As a God-fearing Christian nation (98% are Roman Catholic) the concept of family is key to the inhabitants of the Maltese Isles. And not surprisingly, as a former British colony that has been exposed to Italian TV, so is European football. Given Malta's lack of success in international competition, most locals side with England or Italy.
Another subject likely to get the volume of voices on the increase is local politics. The are just two main political parties on Malta – the Nationalist Party and the Labour Party - and you support one or the other with plenty of passion!
As we've already hinted, religion plays a big part of Maltese life, especially among the older generation. Each town and village celebrates its dedicated patron saint with an annual festa (feast-day). These are normally held over several days across a weekend and incorporate serious worship with hardcore partying in the streets - plus letting off many noisy fireworks from early morning till late into the night.

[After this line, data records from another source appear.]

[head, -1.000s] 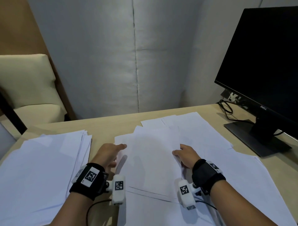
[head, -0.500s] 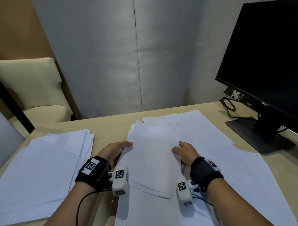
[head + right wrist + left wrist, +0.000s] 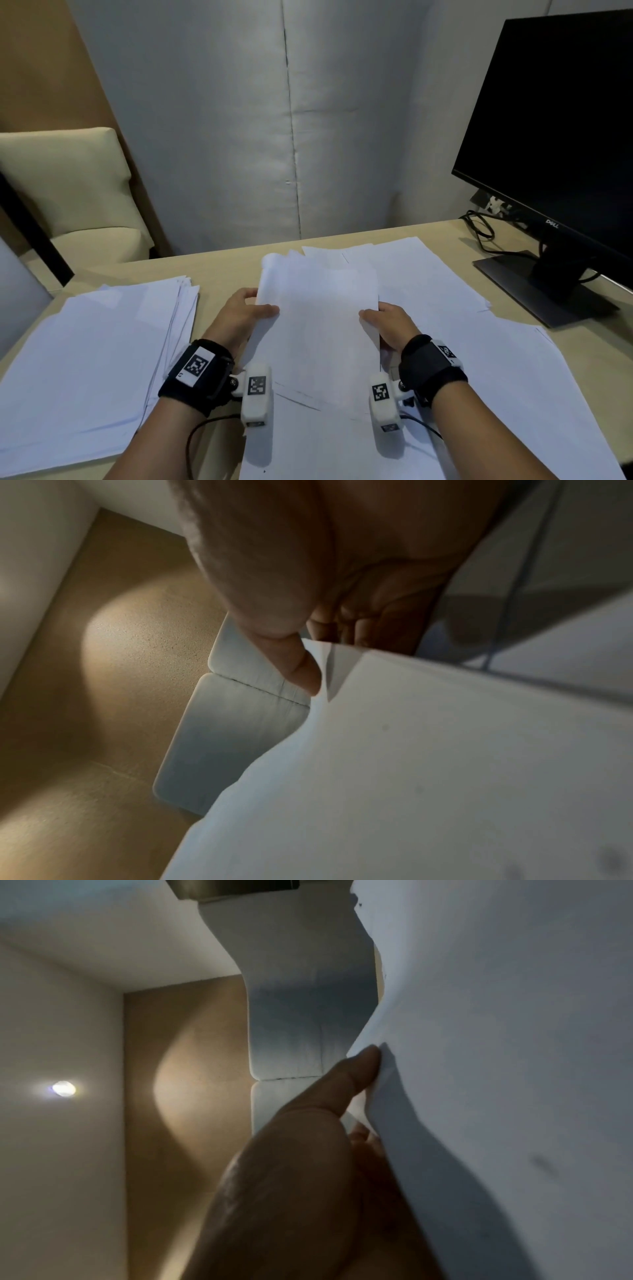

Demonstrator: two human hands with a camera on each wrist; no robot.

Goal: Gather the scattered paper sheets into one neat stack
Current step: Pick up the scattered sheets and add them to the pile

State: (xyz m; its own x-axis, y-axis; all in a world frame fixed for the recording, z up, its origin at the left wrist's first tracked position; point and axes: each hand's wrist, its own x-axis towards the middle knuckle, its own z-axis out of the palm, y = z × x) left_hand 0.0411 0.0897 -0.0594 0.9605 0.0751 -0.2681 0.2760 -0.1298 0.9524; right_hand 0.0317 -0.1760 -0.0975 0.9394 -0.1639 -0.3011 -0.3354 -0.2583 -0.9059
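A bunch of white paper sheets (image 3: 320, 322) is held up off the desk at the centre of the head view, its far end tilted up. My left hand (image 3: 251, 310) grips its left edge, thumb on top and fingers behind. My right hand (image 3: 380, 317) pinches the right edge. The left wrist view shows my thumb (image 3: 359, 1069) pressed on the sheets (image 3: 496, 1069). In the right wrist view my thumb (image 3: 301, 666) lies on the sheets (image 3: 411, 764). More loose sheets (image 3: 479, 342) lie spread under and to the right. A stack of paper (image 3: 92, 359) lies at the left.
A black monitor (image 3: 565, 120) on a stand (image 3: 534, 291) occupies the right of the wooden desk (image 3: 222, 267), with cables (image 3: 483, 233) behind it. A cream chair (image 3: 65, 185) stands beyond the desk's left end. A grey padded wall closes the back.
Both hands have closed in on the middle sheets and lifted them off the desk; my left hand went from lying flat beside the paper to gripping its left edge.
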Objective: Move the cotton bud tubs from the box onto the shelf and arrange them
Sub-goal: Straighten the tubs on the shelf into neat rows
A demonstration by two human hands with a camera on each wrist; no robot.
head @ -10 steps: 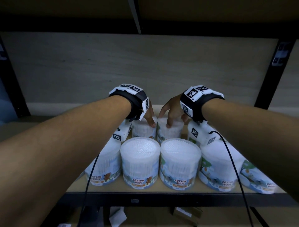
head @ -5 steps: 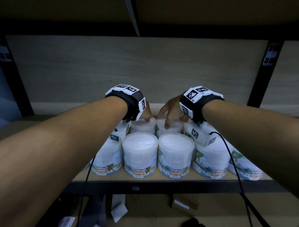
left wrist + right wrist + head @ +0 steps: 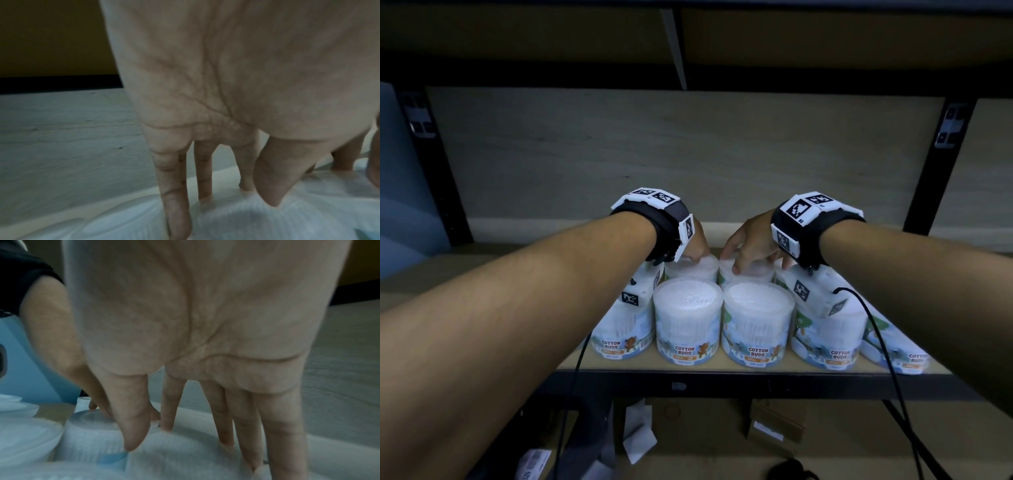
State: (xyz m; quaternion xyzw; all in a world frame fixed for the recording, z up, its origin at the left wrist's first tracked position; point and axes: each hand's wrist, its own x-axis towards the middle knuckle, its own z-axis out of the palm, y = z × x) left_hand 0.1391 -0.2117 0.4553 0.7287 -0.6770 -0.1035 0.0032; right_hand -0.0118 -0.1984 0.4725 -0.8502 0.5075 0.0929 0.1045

Many villages have two patron saints and in that scenario the competition kicks in to show off that the supporters of one particular saint has the best festa, loudest and flashiest fireworks, better band, food and so on.
Youngsters on Malta are much like any other Mediterranean nation. They live largely an outdoor life through the summer with many trips to the beach, lido or beach club. For young adults there is a tenedency to mingle with the tourists in the island's nightlife capital of Paceville - while there are also plenty of bars and clubs in tourist traps like Bugibba during the summer months.
In Paceville, youngsters drink and dance into the early hours in the large selection of pubs, cafés, discos, casinos, nightclubs and also the odd strip-club as well. There's also a tradition for beach barbecues and al fresco eating on the warm summer evenings.
As a hangover of the period of British rule, which lasted 150 years from 1814 to 1964, almost all 450,000 Maltese are bi-lingual. This means that they can speak perfect English - albeit with an accent - as well as the native tongue of Maltese. Both are taught from a very early age as the primary languages at school. Discovering a fairly young person who cannot undertsand the vast majority of what you might say to them in English is a real achievement. There's also a good proportion of people who speak Italian as prior to the advent of cable and satellite TV, Malta could pick up Italian TV channels and watched them a lot.
But the best traits the Maltese have can be seen throughout the island's history. They are accepting of other nations and cultures but also fiercely loyal and proud of their country's immense heritage. They are dogged, hard-working, trustworthy and resourceful and if you 'really' make friends with someone from the Maltese islands – then you have a friend you can rely on for life!